What is required - Repeat the whole listing, keeping every word and every line intact.

------------

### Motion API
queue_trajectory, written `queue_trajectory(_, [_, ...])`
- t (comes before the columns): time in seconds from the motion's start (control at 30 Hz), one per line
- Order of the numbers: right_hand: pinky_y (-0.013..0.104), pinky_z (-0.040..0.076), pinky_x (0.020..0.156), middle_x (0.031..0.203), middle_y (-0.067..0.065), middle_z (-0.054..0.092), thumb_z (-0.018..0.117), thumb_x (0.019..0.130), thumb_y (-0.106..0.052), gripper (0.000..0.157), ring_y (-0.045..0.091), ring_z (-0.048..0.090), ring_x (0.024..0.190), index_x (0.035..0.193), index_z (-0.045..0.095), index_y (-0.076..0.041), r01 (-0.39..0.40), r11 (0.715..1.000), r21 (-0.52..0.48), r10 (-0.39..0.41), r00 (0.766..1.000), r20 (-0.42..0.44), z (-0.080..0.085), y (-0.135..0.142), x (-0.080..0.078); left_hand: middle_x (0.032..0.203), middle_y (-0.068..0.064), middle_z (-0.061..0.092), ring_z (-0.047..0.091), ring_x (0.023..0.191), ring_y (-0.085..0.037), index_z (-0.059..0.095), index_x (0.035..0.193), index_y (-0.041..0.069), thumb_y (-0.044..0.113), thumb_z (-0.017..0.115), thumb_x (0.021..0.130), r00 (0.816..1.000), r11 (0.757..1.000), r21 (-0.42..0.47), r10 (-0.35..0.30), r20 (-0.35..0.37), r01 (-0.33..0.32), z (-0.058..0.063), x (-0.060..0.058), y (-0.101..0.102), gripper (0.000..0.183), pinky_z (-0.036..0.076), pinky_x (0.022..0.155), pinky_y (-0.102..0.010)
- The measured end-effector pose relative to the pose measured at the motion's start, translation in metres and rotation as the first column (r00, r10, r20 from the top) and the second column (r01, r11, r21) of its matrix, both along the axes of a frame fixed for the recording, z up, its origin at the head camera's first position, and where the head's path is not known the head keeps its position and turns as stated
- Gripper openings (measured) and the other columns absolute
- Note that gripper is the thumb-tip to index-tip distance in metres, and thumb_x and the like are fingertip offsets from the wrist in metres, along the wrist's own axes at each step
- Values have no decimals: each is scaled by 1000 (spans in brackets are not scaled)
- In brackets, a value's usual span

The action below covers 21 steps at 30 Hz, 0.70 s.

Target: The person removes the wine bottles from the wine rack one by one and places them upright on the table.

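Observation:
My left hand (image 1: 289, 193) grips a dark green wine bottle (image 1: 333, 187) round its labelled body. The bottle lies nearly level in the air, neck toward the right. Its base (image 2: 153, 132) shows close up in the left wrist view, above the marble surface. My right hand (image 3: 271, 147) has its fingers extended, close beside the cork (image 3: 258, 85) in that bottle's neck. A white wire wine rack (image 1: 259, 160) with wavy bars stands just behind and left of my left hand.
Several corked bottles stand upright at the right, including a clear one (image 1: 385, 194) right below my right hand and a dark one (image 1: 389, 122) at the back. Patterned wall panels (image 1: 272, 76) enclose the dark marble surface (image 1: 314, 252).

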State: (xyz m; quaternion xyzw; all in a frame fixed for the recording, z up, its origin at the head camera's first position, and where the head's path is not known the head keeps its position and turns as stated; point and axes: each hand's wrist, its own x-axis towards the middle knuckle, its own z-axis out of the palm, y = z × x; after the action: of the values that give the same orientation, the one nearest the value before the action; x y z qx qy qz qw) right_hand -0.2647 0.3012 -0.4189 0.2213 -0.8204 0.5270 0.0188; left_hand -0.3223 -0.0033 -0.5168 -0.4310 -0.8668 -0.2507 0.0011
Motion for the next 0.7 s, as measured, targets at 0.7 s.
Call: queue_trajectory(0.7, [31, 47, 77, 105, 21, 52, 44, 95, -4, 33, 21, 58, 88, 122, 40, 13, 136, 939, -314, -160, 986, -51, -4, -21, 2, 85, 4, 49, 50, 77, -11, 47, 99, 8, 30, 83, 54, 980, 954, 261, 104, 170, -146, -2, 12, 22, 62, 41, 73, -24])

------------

Finished exercise -
### Motion API
queue_trajectory, written `queue_trajectory(_, [_, ...])`
- t (comes before the columns): time in seconds from the motion's start (control at 30 Hz), one per line
- Order of the numbers: right_hand: pinky_y (-0.013..0.104), pinky_z (-0.040..0.076), pinky_x (0.020..0.156), middle_x (0.031..0.203), middle_y (-0.067..0.065), middle_z (-0.054..0.092), thumb_z (-0.018..0.117), thumb_x (0.019..0.130), thumb_y (-0.106..0.052), gripper (0.000..0.157), ring_y (-0.045..0.091), ring_z (-0.048..0.090), ring_x (0.024..0.190), index_x (0.035..0.193), index_z (-0.045..0.095), index_y (-0.076..0.041), r01 (-0.39..0.40), r11 (0.715..1.000), r21 (-0.52..0.48), r10 (-0.39..0.41), r00 (0.766..1.000), r20 (-0.42..0.44), z (-0.080..0.085), y (-0.135..0.142), x (-0.080..0.078); left_hand: middle_x (0.032..0.203), middle_y (-0.068..0.064), middle_z (-0.061..0.092), ring_z (-0.047..0.091), ring_x (0.023..0.191), ring_y (-0.085..0.037), index_z (-0.059..0.095), index_x (0.035..0.193), index_y (-0.041..0.069), thumb_y (-0.044..0.113), thumb_z (-0.017..0.115), thumb_x (0.021..0.130), r00 (0.816..1.000), r11 (0.757..1.000), r21 (-0.42..0.47), r10 (-0.35..0.30), r20 (-0.35..0.37), r01 (-0.33..0.32), z (-0.058..0.063), x (-0.060..0.058), y (-0.101..0.102), gripper (0.000..0.183), pinky_z (-0.036..0.076), pinky_x (0.022..0.155), pinky_y (-0.102..0.010)
- The measured end-effector pose relative to the pose measured at the motion's start, translation in metres and rotation as the first column (r00, r10, r20 from the top) and the second column (r01, r11, r21) of its matrix, both along the axes of a frame fixed for the recording, z up, its origin at the head camera's first position, and where the head's path is not known the head keeps its position and turns as stated
- Gripper openings (measured) and the other columns absolute
- Note that gripper is the thumb-tip to index-tip distance in metres, and thumb_x and the like are fingertip offsets from the wrist in metres, along the wrist's own axes at each step
- Values have no decimals: each is scaled by 1000 (spans in brackets are not scaled)
- In brackets, a value's usual span

The action below covers 21 steps at 30 Hz, 0.70 s.

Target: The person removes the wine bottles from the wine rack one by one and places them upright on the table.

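Observation:
My left hand (image 1: 289, 193) grips a dark green wine bottle (image 1: 333, 187) round its labelled body. The bottle lies nearly level in the air, neck toward the right. Its base (image 2: 153, 132) shows close up in the left wrist view, above the marble surface. My right hand (image 3: 271, 147) has its fingers extended, close beside the cork (image 3: 258, 85) in that bottle's neck. A white wire wine rack (image 1: 259, 160) with wavy bars stands just behind and left of my left hand.
Several corked bottles stand upright at the right, including a clear one (image 1: 385, 194) right below my right hand and a dark one (image 1: 389, 122) at the back. Patterned wall panels (image 1: 272, 76) enclose the dark marble surface (image 1: 314, 252).
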
State: (xyz m; quaternion xyzw; all in a frame fixed for the recording, z up, its origin at the head camera's first position, and where the head's path is not known the head keeps its position and turns as stated; point and axes: each hand's wrist, its own x-axis towards the middle knuckle, its own z-axis out of the palm, y = z × x; after the action: of the values that give the same orientation, the one nearest the value before the action; x y z qx qy qz qw) right_hand -0.2647 0.3012 -0.4189 0.2213 -0.8204 0.5270 0.0188; left_hand -0.3223 -0.0033 -0.5168 -0.4310 -0.8668 -0.2507 0.0011
Motion for the next 0.7 s, as measured, targets at 0.7 s.
Call: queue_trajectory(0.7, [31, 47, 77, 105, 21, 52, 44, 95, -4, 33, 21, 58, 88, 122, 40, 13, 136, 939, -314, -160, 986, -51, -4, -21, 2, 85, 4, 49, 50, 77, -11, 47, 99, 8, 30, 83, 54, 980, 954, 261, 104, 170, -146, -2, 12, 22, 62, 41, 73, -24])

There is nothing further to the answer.